**Problem description**: Your task is to output the listing word for word, with pictures excluded.

**Data block**:
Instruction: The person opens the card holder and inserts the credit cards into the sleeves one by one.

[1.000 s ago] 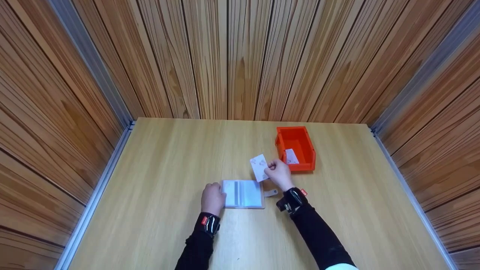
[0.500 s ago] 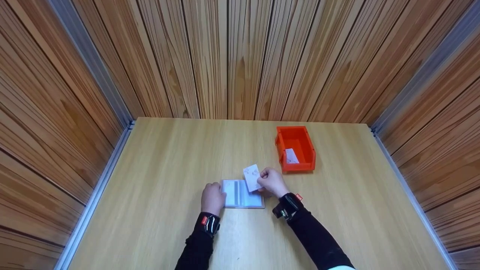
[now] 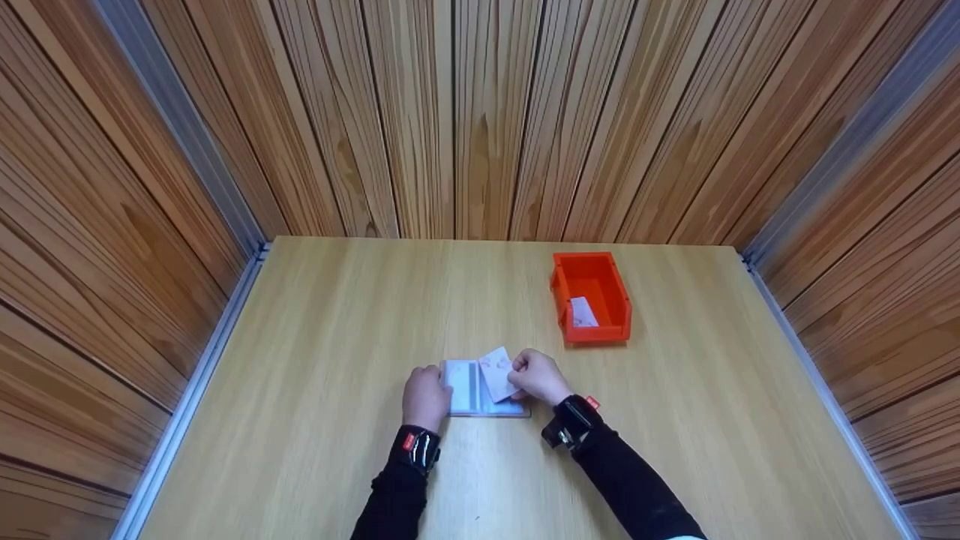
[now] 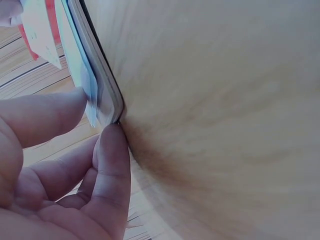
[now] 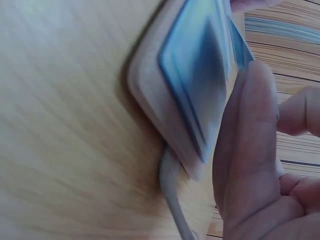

**Answer for this exercise**:
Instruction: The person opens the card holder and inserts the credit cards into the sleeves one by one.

[1.000 s ago] 
[0.500 s ago] 
[now] 
[now] 
[now] 

Exercise complete, with nothing further to add.